The Kernow Bulleid runs very smoothly and I'm fascinated with the design of the bogie, that has the 3 axle driven wheels in a sub frame, which can turn slightly and raise or lower on inclines, while the bogie frame stays level. This allows the bogie frames to be close to the underbody, particularly under the cabs, much closer than Bachmann have achieved with the 40/44/45/46. 

 

I have found that both of the centre axles in the 3 axle drive, have one pick up that is not in contact with one wheel, which is mirrored on the other bogie. The pick up is present, but is flat close to the side frames on both bogies. Has anyone else got this, wanted to check as it's present on both bogies, with the same wheel.

 

Yesterday I investigated the two wiper pick ups that weren't in contact with one wheel on each of the two centre driving wheel sets, as I posted above. Having taken off the cover plate and dropped the centre axle, I found that the wiper in question was caught, rather than just needing to be extended.
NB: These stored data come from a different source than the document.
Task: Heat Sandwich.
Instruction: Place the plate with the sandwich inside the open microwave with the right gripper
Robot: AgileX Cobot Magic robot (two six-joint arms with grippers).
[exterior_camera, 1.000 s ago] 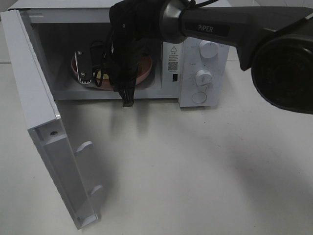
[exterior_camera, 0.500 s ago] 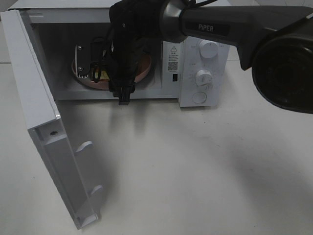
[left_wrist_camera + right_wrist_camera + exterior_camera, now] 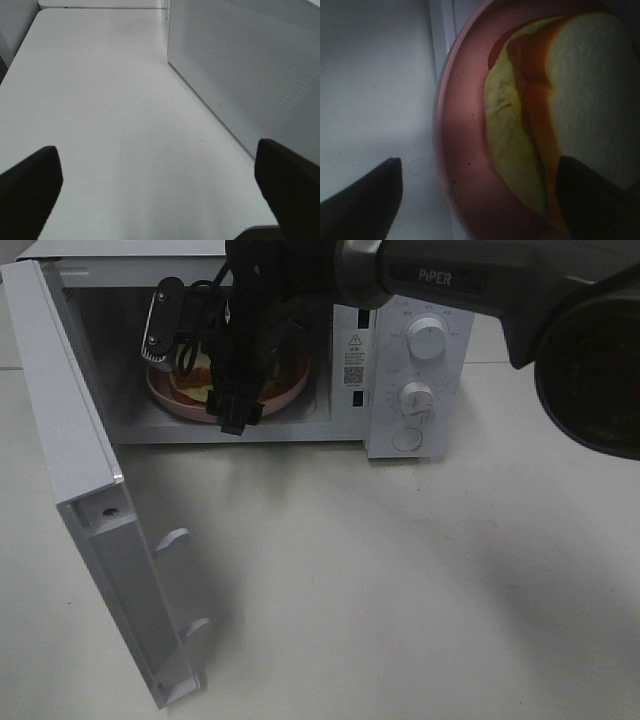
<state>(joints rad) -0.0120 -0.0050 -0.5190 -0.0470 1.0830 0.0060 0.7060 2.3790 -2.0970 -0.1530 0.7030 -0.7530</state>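
Note:
The sandwich (image 3: 204,381), white bread with a tan crust and pale yellow filling, lies on its round pink plate (image 3: 292,386) inside the open microwave (image 3: 410,370). My right gripper (image 3: 195,350) reaches across into the cavity and hovers just above the plate's left part, open, holding nothing. One silver finger (image 3: 159,316) is raised near the cavity's ceiling. In the right wrist view the sandwich (image 3: 580,90) and plate (image 3: 465,150) fill the gap between the spread jaws of the right gripper (image 3: 477,200). My left gripper (image 3: 155,200) is open over bare table beside the microwave's perforated side wall (image 3: 240,75).
The microwave door (image 3: 70,440) stands swung out toward the front left, with its latch hooks (image 3: 172,538) facing the table. Two knobs (image 3: 427,341) and a round button (image 3: 408,439) sit on the right control panel. The right arm's dark body (image 3: 590,350) fills the upper right.
My right gripper has opened and lifted up and left off the plate's rim. The plate with the sandwich now rests uncovered on the microwave floor. The left gripper has not moved.

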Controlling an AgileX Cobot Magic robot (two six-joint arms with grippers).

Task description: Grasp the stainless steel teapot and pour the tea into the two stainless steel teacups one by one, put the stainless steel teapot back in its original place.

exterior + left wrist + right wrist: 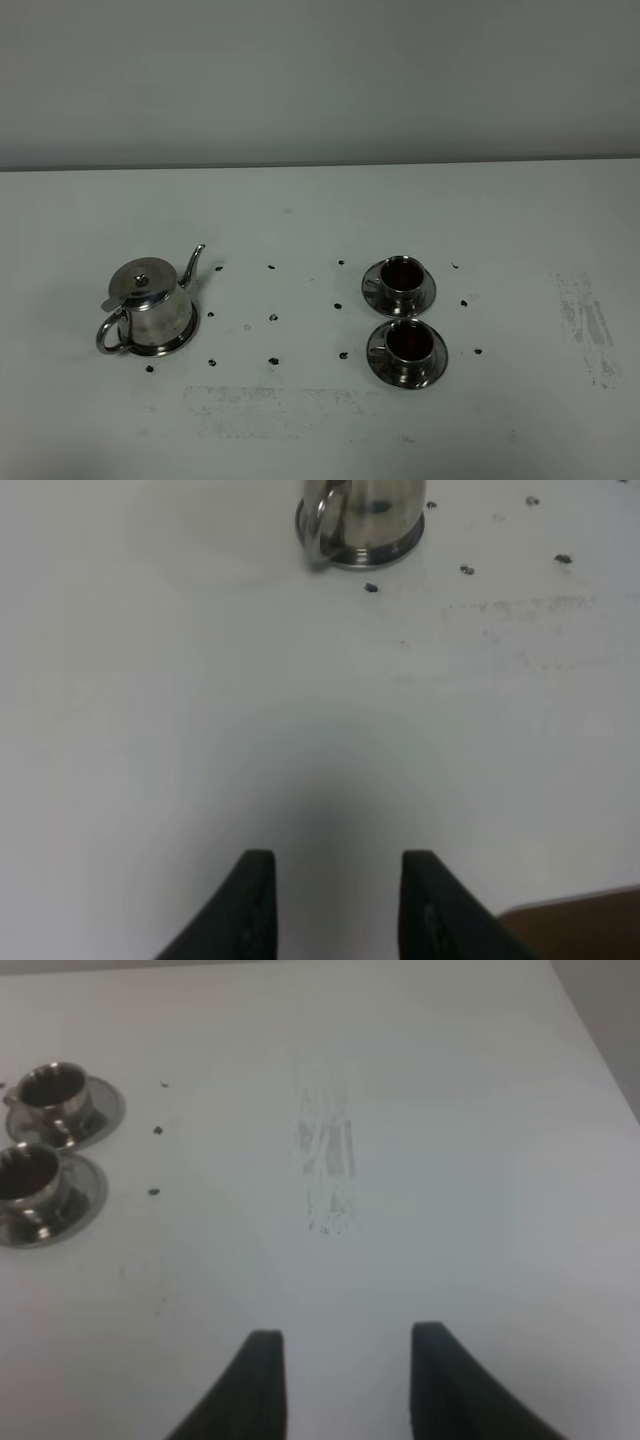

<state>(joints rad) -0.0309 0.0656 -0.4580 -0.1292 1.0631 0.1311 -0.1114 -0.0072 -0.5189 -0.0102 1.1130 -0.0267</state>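
Note:
The stainless steel teapot (150, 307) stands upright on the white table at the left, lid on, spout toward the cups, loop handle to the left. It also shows in the left wrist view (358, 518), far from my left gripper (335, 905), which is open and empty. Two steel teacups on saucers stand right of centre, one behind (401, 280) and one in front (407, 347), both holding dark liquid. They show in the right wrist view (52, 1091) (28, 1184), well away from my right gripper (345, 1385), which is open and empty. Neither gripper shows in the exterior high view.
Small black dots (273, 318) mark the table around the teapot and the cups. Scuffed grey patches lie at the right (588, 325) and near the front (262, 407). The table's brown edge shows in the left wrist view (575, 928).

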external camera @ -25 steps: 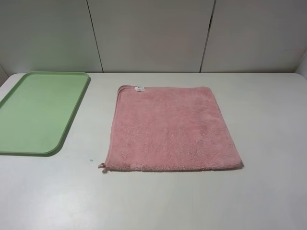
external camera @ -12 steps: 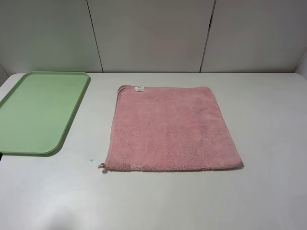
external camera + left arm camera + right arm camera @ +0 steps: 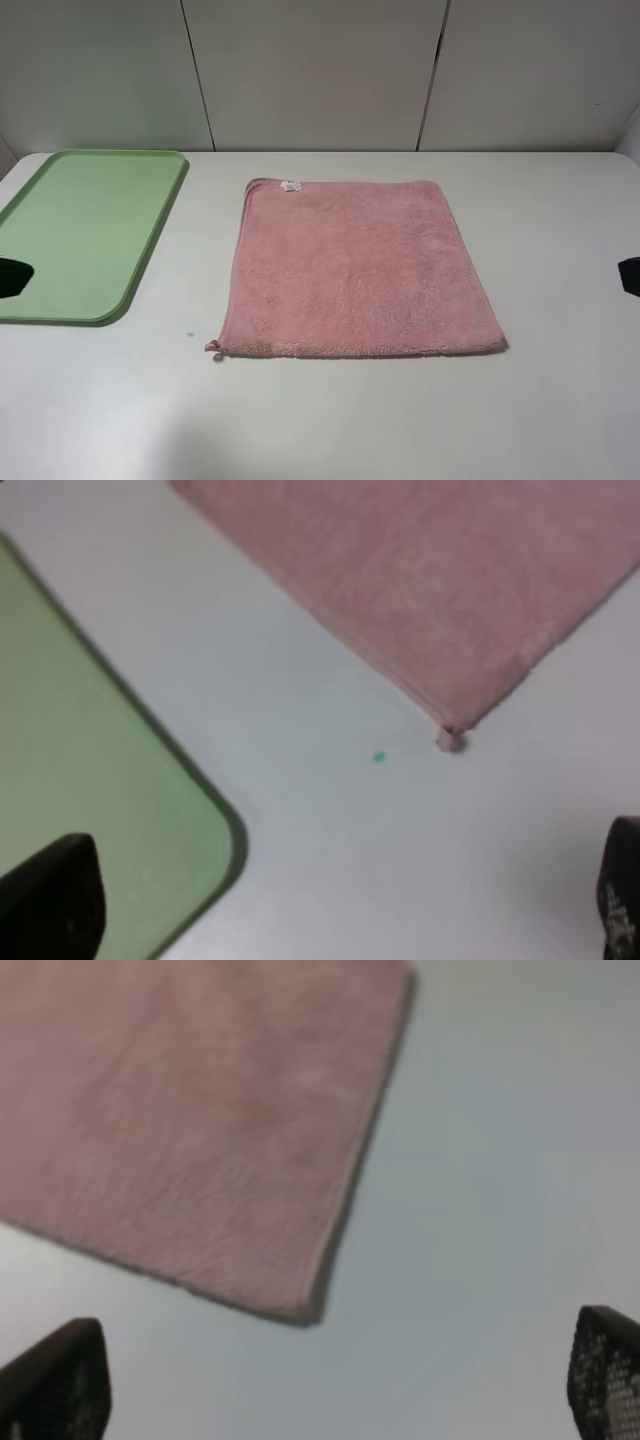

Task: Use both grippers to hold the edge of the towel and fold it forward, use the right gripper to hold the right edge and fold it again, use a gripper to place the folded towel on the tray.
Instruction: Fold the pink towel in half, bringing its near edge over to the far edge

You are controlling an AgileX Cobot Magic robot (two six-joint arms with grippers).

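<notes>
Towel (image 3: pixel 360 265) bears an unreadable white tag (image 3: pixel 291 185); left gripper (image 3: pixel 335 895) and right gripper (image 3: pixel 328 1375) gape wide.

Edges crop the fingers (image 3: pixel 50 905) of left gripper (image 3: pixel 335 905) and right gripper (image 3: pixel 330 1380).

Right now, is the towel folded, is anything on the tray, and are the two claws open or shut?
Towel: unfolded, spread flat on the table.
Tray: lying flat on the table, nothing on it.
Left gripper: open, holding nothing.
Right gripper: open, holding nothing.
</notes>
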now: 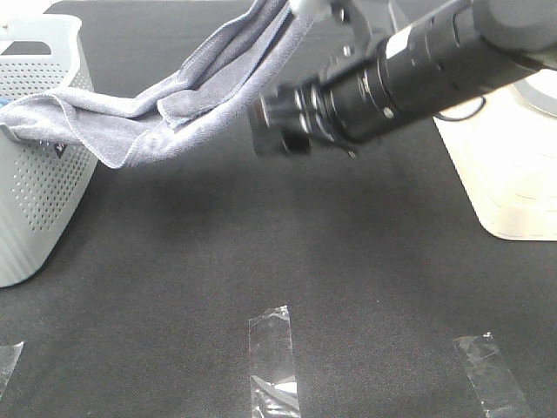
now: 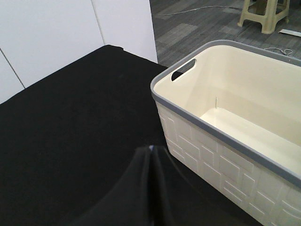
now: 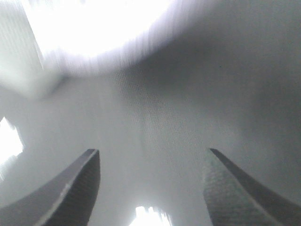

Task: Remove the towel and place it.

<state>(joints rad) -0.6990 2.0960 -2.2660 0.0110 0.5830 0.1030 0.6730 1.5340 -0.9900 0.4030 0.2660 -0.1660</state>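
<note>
Grey towel [image 1: 174, 104] draped off perforated basket [image 1: 39, 200]; right claw [image 3: 150, 188] spread wide, left claw [image 2: 153, 188] clenched, empty.

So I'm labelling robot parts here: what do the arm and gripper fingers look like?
The arm is a glossy black, ringed cylinder with a thin black cable. The left gripper has matte black, tapering fingers. The right gripper has dark grey, curved fingers.

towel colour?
Grey-lavender towel, plain terry, no print; shows best in the exterior high view.
</note>
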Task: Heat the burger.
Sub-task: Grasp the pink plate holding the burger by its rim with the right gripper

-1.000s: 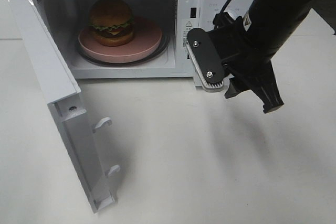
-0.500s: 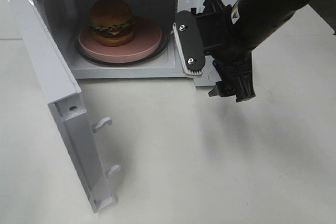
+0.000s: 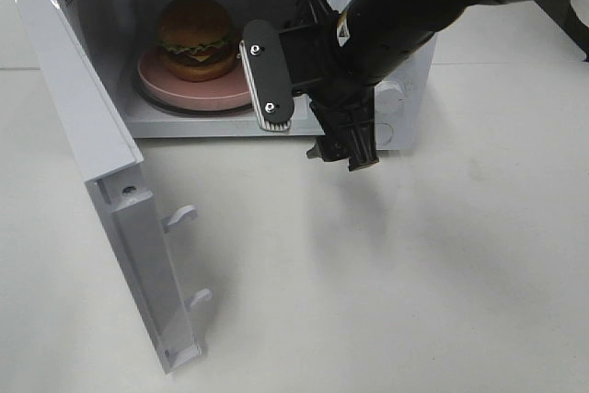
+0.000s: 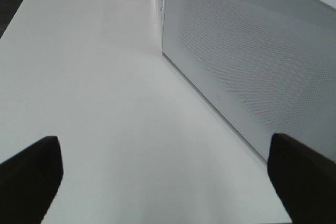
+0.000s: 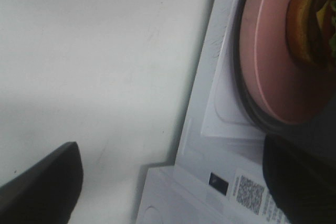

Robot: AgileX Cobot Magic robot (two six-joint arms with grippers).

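Note:
The burger (image 3: 195,39) sits on a pink plate (image 3: 175,89) inside the open white microwave (image 3: 405,98). Its door (image 3: 92,135) is swung wide to the left. My right gripper (image 3: 313,140) is open and empty, hanging just in front of the right part of the cavity opening, to the right of the plate. In the right wrist view the gripper (image 5: 168,182) has its fingers spread, with the plate (image 5: 268,66) and the edge of the burger (image 5: 315,19) beyond them. My left gripper (image 4: 168,182) is open and empty beside a white perforated microwave panel (image 4: 252,56).
The white table (image 3: 368,292) spreads in front of the microwave. The open door's latch hooks (image 3: 179,216) stick out toward the table's middle. The right arm (image 3: 414,6) covers the microwave's control panel.
My right gripper has moved left and toward the microwave, from in front of the control panel to in front of the cavity opening. The burger, plate and door have not moved.

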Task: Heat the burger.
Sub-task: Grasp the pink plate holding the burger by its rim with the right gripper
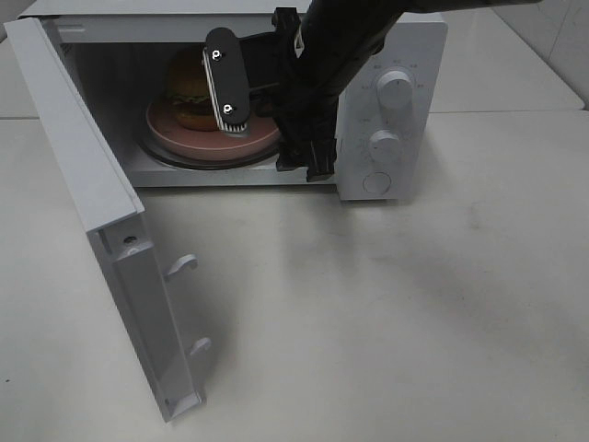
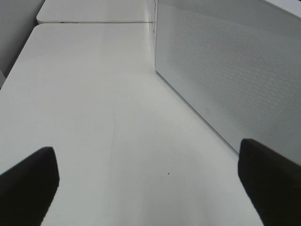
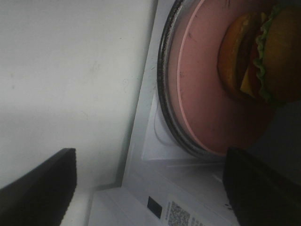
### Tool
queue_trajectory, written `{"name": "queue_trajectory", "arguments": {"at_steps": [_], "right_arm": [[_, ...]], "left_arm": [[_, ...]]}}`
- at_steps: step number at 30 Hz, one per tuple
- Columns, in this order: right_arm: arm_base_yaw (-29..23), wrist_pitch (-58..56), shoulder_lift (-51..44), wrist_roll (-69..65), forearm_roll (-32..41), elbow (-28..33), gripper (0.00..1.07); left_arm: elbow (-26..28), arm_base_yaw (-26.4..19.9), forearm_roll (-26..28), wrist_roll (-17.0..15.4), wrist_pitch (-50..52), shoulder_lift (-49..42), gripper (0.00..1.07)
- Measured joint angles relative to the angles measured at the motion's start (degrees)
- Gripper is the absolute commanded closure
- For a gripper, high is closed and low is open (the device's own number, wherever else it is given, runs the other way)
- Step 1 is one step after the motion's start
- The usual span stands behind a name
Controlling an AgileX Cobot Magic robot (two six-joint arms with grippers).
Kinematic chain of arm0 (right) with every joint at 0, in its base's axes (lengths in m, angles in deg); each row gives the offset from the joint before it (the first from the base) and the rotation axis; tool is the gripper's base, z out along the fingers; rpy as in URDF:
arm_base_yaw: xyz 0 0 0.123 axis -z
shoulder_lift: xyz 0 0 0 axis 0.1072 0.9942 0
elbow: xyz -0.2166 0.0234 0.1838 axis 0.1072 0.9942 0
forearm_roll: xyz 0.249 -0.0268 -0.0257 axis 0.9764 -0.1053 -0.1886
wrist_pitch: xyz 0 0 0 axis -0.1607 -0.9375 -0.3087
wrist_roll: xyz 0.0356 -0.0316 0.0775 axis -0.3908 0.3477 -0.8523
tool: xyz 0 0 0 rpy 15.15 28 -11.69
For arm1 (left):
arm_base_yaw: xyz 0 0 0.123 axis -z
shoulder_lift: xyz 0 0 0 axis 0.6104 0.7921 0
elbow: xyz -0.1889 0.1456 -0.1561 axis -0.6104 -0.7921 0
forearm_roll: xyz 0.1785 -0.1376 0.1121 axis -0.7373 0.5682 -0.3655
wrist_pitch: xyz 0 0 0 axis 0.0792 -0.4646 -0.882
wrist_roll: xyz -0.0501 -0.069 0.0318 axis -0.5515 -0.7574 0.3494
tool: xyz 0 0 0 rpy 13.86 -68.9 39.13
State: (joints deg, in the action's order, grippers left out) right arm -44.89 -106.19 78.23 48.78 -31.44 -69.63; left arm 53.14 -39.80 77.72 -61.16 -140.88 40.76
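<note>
The burger sits on a round pink plate on the glass turntable inside the open microwave. In the right wrist view the burger shows its bun, green lettuce and cheese, on the pink plate. My right gripper reaches into the cavity from the right and stands open just in front of the plate, with nothing between its fingers. My left gripper is also open and empty over the bare table. The high view does not show it.
The microwave door hangs wide open to the left and juts toward the table's front. Two knobs and a button sit on the right panel. A white perforated panel stands close beside my left gripper.
</note>
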Motion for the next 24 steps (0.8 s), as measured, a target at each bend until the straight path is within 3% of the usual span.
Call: {"name": "queue_trajectory", "arguments": {"at_steps": [7,24], "right_arm": [[0.0,0.46,6.42,-0.23,0.0,-6.36,0.27],[0.0,4.01,15.01,-2.35,-1.38,-11.86,0.27]], "left_arm": [[0.0,0.0,0.0,0.0,0.0,0.0,0.09],[0.0,0.0,0.0,0.0,0.0,0.0,0.09]]}}
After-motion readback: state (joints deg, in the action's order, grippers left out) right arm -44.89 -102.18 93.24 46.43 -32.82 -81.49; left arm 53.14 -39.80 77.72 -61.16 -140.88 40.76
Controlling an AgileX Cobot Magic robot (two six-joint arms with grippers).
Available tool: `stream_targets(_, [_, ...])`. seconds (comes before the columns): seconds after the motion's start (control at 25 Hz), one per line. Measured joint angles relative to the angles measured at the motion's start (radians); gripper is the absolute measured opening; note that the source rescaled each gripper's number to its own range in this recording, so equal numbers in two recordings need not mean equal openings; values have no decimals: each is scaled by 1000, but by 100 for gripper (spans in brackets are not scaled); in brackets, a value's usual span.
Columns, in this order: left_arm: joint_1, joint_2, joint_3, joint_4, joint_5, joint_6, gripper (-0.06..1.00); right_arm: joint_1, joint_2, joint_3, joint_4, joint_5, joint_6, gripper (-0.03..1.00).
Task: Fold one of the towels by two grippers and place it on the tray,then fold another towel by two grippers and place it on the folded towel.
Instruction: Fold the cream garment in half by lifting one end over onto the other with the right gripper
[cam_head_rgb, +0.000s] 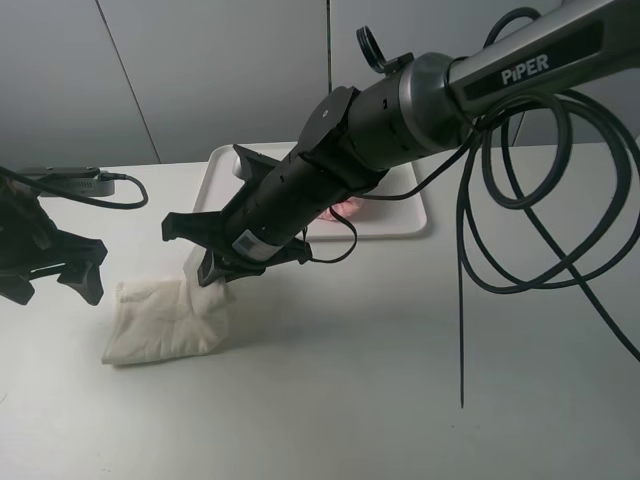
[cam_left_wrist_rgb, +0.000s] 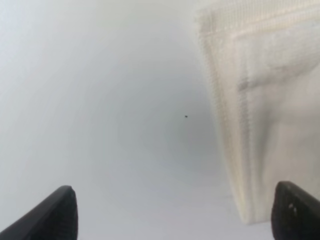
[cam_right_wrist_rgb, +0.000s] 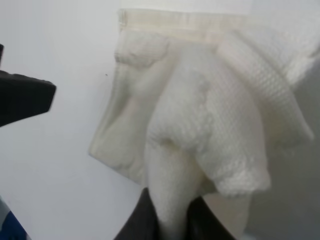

The wipers for the centre wheels go over a projection in the gear case moulding, which extends outwards where the axle slots are, to accommodate the bearings. The blade was caught at the top of this projection, and after freeing, would catch again if the axle was pushed in on that side. This was also the problem with one wiper on the other centre axle. To rectify I had to push the wiper slightly upwards, using bent nose long modelling pliers, so that they were clear of the axle bearing projections. There is a lot of side to side play on the centre drive axle, and with only one wiper pick up working, the axles were pushed to one side. Whether this might cause problems over points or crossovers, I can't say, but it might be problematic to have one wheelset which wants to be off centre.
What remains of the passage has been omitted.